(Beginning of Material provided)

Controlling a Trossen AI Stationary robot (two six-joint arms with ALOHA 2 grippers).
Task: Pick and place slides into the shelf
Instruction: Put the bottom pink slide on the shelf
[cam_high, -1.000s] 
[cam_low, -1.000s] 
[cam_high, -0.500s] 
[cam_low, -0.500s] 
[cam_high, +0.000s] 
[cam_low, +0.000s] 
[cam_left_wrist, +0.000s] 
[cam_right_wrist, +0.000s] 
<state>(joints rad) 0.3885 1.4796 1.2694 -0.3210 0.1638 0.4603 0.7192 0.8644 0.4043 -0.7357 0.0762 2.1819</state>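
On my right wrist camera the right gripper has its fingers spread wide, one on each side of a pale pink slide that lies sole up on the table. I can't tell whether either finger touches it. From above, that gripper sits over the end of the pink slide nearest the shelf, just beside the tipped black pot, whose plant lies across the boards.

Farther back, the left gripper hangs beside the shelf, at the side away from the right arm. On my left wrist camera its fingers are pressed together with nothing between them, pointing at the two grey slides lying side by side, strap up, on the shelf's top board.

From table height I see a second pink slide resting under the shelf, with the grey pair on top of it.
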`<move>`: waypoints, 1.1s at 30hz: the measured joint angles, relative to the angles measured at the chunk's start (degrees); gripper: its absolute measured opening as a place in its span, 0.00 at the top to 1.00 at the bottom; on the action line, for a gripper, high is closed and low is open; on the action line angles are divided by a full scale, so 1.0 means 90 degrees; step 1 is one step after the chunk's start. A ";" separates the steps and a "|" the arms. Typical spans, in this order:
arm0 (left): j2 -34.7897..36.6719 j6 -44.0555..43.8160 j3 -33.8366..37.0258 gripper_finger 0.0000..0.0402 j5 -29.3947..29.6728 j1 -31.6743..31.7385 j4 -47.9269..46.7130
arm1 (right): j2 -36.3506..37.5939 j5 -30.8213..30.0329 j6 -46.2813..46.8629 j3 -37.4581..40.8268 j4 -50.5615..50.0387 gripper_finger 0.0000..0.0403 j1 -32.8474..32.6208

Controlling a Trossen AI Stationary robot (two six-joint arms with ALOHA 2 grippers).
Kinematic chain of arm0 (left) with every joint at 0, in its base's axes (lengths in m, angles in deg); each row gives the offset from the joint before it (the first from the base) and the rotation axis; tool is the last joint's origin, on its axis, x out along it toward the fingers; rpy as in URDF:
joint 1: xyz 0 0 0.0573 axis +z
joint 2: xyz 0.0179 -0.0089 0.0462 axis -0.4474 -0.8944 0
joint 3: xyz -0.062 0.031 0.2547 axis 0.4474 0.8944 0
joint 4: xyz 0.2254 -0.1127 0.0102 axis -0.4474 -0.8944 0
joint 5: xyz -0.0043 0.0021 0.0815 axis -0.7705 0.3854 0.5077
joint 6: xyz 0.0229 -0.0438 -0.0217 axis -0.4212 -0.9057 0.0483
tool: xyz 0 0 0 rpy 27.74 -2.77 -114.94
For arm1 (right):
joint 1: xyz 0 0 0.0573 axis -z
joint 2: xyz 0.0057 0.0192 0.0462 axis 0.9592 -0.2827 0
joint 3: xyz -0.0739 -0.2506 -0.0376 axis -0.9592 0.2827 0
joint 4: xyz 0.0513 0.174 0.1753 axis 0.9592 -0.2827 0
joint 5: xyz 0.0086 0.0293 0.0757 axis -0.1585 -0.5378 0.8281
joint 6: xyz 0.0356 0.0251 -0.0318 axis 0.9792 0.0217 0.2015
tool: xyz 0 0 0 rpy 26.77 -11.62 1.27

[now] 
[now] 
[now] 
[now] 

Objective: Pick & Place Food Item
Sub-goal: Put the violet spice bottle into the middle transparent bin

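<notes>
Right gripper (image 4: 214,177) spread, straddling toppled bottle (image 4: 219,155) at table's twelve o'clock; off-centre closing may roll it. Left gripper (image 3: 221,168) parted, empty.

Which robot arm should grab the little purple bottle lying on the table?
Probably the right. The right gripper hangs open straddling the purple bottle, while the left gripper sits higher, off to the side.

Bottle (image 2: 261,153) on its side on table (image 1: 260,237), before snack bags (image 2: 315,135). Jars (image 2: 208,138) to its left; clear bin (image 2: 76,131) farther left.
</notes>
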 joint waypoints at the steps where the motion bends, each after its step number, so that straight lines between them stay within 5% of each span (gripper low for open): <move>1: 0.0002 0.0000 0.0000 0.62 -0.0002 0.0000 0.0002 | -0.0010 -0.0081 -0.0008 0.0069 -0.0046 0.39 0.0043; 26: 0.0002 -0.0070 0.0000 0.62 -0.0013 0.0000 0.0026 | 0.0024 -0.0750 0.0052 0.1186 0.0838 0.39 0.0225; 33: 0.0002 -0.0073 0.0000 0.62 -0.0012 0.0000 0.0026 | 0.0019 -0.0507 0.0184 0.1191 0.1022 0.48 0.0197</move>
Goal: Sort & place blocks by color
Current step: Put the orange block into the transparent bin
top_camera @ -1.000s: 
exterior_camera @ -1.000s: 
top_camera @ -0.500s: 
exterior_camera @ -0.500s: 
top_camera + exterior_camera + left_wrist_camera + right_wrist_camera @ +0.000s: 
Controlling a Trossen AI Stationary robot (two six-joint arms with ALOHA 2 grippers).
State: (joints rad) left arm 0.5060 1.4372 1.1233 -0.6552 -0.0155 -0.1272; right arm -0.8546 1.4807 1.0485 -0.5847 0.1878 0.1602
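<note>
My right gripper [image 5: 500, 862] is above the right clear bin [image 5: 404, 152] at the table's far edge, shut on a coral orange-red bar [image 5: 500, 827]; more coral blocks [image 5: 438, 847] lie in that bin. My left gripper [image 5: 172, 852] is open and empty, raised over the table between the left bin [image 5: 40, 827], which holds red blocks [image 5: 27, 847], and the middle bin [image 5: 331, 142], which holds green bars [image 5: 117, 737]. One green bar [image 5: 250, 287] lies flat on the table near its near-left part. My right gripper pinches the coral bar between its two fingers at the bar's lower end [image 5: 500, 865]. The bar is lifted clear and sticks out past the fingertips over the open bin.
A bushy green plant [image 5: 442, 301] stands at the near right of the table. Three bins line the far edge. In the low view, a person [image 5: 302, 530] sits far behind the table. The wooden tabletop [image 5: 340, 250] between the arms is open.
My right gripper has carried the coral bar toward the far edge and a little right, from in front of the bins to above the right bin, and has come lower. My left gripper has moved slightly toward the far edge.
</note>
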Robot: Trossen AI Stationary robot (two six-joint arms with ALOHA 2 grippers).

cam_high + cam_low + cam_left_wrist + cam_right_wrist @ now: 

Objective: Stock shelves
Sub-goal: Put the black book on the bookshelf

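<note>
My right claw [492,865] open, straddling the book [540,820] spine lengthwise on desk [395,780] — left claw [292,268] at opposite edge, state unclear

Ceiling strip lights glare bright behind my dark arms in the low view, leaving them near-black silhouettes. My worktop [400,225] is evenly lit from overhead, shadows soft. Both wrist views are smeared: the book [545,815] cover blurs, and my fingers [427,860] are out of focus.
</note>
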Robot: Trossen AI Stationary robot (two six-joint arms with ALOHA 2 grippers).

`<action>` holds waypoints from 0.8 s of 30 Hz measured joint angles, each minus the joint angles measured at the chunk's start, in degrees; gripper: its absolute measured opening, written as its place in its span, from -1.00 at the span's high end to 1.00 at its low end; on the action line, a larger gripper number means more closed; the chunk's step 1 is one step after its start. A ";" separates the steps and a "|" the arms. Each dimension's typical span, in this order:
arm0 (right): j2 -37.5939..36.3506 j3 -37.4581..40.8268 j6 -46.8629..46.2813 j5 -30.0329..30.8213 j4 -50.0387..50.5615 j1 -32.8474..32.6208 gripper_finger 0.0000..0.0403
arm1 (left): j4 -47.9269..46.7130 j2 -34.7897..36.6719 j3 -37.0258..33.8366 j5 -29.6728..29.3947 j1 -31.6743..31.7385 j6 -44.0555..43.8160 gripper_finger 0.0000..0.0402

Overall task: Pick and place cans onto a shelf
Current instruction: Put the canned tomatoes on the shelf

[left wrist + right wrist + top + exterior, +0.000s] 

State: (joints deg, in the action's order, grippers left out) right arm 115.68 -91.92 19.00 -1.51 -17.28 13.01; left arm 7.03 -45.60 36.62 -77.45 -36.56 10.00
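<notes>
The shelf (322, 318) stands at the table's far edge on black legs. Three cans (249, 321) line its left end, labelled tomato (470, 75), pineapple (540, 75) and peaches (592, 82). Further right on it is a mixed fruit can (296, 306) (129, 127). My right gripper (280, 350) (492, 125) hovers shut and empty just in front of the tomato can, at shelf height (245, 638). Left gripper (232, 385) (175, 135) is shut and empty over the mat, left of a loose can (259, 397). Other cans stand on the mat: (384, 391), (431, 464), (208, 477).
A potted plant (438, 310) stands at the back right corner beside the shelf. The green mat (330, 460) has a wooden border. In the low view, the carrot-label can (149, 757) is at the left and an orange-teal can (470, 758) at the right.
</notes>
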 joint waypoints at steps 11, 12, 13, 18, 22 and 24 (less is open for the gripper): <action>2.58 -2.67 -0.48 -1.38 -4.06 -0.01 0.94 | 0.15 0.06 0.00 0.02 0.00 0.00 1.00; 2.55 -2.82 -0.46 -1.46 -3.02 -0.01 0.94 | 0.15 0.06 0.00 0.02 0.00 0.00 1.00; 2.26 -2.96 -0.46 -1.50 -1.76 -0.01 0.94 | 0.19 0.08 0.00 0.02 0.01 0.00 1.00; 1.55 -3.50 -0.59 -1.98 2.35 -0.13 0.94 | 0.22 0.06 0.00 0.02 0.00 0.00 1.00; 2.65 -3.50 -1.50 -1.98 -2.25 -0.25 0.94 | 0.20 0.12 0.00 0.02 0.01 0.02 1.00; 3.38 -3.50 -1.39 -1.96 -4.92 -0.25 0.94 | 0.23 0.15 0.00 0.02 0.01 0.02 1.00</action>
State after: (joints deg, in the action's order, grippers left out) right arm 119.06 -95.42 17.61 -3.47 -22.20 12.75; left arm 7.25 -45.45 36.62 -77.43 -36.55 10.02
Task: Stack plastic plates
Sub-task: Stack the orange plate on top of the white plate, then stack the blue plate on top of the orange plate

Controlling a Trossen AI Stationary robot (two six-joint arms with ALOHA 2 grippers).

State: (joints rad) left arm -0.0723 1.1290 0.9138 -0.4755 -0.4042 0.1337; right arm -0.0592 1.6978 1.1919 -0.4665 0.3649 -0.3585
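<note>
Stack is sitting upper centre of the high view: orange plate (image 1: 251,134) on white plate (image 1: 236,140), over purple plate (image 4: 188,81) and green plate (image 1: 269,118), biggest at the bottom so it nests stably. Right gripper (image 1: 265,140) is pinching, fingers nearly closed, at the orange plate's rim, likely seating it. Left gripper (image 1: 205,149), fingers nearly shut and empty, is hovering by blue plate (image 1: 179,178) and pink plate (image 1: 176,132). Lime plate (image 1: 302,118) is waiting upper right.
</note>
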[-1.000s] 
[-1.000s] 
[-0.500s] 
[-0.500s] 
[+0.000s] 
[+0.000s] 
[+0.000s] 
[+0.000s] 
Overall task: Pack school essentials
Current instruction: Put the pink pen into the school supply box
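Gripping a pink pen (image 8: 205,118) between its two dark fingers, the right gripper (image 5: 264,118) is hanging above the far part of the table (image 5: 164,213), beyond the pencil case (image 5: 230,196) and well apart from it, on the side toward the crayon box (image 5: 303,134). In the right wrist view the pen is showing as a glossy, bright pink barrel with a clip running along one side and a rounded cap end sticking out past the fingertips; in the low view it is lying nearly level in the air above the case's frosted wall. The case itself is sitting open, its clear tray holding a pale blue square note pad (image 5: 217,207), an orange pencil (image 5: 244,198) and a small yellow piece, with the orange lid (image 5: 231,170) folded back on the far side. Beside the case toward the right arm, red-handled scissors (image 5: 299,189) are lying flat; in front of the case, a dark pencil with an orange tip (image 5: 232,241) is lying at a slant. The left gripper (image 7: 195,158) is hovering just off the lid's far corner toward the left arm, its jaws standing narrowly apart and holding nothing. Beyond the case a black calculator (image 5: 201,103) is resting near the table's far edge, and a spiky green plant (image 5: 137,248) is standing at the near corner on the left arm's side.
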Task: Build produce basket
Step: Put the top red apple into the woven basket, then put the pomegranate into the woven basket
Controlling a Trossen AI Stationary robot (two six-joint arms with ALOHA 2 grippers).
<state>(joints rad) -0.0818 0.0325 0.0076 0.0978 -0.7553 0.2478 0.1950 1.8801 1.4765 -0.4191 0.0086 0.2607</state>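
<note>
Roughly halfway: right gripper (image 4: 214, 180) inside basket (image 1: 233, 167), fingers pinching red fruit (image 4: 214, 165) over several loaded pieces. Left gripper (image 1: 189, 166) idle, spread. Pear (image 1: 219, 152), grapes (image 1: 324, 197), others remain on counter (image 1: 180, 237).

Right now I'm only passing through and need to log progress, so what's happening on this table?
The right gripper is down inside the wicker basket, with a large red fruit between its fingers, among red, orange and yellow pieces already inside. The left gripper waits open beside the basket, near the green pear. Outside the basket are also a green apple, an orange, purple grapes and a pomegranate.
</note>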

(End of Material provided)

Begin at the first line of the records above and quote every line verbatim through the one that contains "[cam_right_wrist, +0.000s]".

> [Task solution]
Controlling a Trossen AI Stationary robot (two six-joint arms with ALOHA 2 grippers).
Task: Pick and place slides into the shelf
Instruction: Put the bottom pink slide on the shelf
[cam_high, -1.000s] 
[cam_low, -1.000s] 
[cam_high, -0.500s] 
[cam_low, -0.500s] 
[cam_high, +0.000s] 
[cam_low, +0.000s] 
[cam_left_wrist, +0.000s] 
[cam_right_wrist, +0.000s] 

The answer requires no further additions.